LE PLUS. Comment savoir qu'on est victime de harcèlement au travail ? Quelles preuves faut-il rassembler quand on l'a compris ? Comment se battre pour ne pas sombrer ? Voici les conseils de Romain Omer, avocat spécialiste du droit du travail.
Le plus dur pour le salarié ? Diagnostiquer qu'il est harcelé. (MARTTILA/SIPA).
De nombreuses enquêtes font état d’une hausse constante de la
fréquence et de l’intensité des facteurs de stress en entreprise.
Certaines méthodes de management utilisées aujourd'hui provoquent des
risques psychosociaux en augmentation, qui nuisent à la fois à la santé
des salariés et à l’efficacité de l’entreprise.
Parmi les cas les plus connus, on peut citer la condamnation de
France Télécom en mars 2010 par la cour d'appel de Paris. L’opérateur a
été condamné à verser 400.000 euros à un ex-haut cadre de l'entreprise pour harcèlement moral après l'avoir "laissé pendant deux ans et demi sans affectation ni travail précis". De même, Renault a été condamné pour "faute inexcusable"
après les suicides de trois de ses salariés fin 2006-début 2007 sur
leur lieu de travail. Faute reconnue à nouveau en juin dernier.
En octobre 2006, un ingénieur de 39 ans s’était donné la mort en se
jetant d’une passerelle du Technocentre. Ce suicide avait été suivi d’un
second en janvier 2007, puis d’un troisième le mois suivant. Dans la
lettre qu’il avait laissée pour justifier son geste, le technicien
décédé le 16 février 2007 expliquait qu’il ne se sentait pas capable de
faire ce travail, que le travail était "trop dur à supporter". La
justice a estimé que la direction n’avait pas pris les mesures
nécessaires pour protéger ses collaborateurs.

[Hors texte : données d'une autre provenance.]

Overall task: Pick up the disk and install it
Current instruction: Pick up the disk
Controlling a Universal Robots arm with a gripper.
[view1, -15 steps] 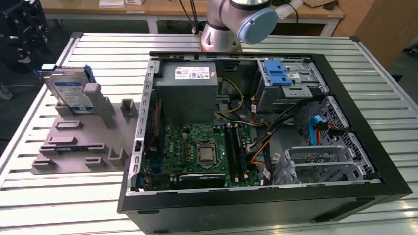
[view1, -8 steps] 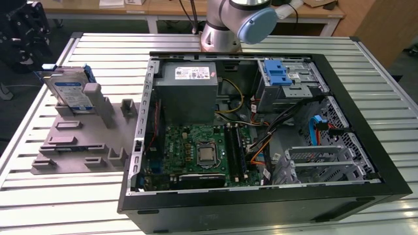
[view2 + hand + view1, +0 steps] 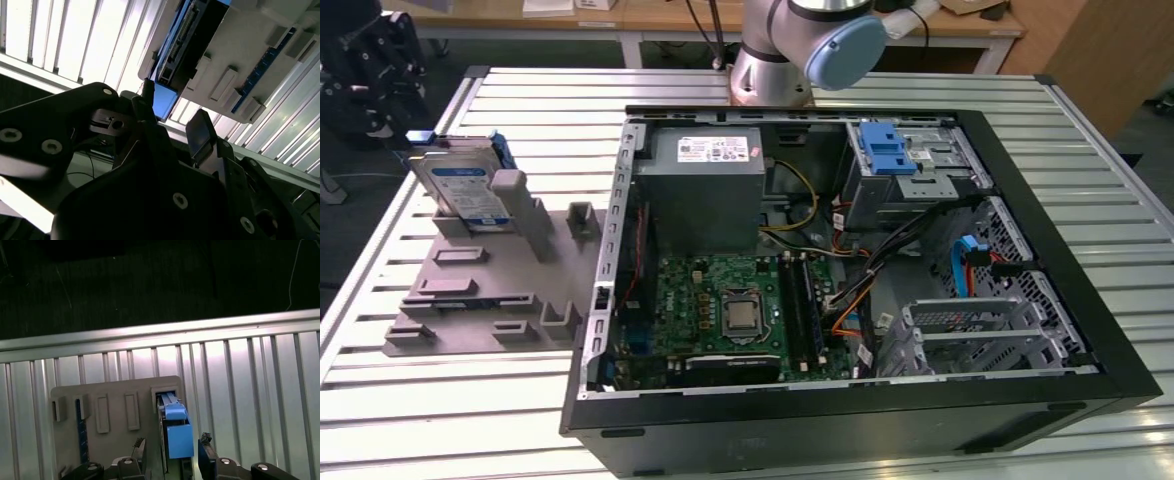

Le harcèlement moral selon le Code du travail
Il est extrêmement difficile pour un salarié d’identifier une
situation de harcèlement moral : quelle est la limite que ne doit pas
franchir un employeur ?
L'article L 1152-1 à 3 du Code du travail définit de la manière suivante le harcèlement moral :
"Aucun salarié ne doit subir les
agissements répétés de harcèlement moral qui ont pour objet ou pour
effet une dégradation des conditions de travail susceptible de porter
atteinte à ses droits et à sa dignité, d'altérer sa santé physique ou
mentale ou de compromettre son avenir professionnel. Aucun salarié ne
peut être sanctionné, licencié ou faire l'objet d'une mesure
discriminatoire, directe ou indirecte, notamment en matière de
rémunération, de formation, de reclassement, d'affectation, de
qualification, de classification, de promotion professionnelle, de
mutation ou de renouvellement de contrat pour avoir subi, ou refusé de
subir, les agissements définis à l'alinéa précédent ou pour avoir
témoigné de tels agissements ou les avoir relatés. Toute rupture du
contrat de travail qui en résulterait, toute disposition ou tout acte
contraire est nul de plein droit."
De plus, le Code du travail en son article 1152-4 du Code du travail
précise : "Il appartient au chef d'entreprise de prendre toutes
dispositions nécessaires en vue de prévenir les agissements visés à
l'article susvisé".
Prouver le harcèlement moral : mode d’emploi
Tout salarié qui se considère comme étant harcelé doit impérativement
collecter tous les éléments de preuve des agissements de harcèlement
moral.
L'article 1154-1 du Code du travail prévoit en effet que le salarié
doit établir les faits qui permettent de présumer l'existence d'un
harcèlement. Devant le Conseil des prud'hommes, tout sera affaire de
preuve. Des attestations de collègues, ou de supérieurs hiérarchiques
constituent la preuve parfaite. Les éléments de preuve démontrant
l'impact des agissements de harcèlement sur la santé mentale et/ou
physique du salarié, notamment par l’attestation d’un médecin traitant,
d’un psychiatre ou d’un psychothérapeute, doivent également être
apportés. Enfin, il convient de démontrer la répétition et la récurrence
desdits agissements. Un agissement isolé peut être illégal sans pour
autant constituer un harcèlement moral au sens du code du travail.
Quelles sanctions ?
Si le harcèlement dont est victime un salarié est le fait d'un de ses
collègues, ce dernier est passible d'une sanction disciplinaire qui
peut aller jusqu’au licenciement pour faute grave. Le harcèlement moral
est également un délit puni de deux ans d'emprisonnement et de 30.000
euros d'amende. Enfin, l'auteur de harcèlement moral peut devoir verser à
sa victime des dommages-intérêts. En tout état de cause, il est
important de réagir très vite. Plus la situation de harcèlement perdure,
plus les conséquences en seront traumatiques et profondes, et plus la
victime aura du mal à s'en remettre.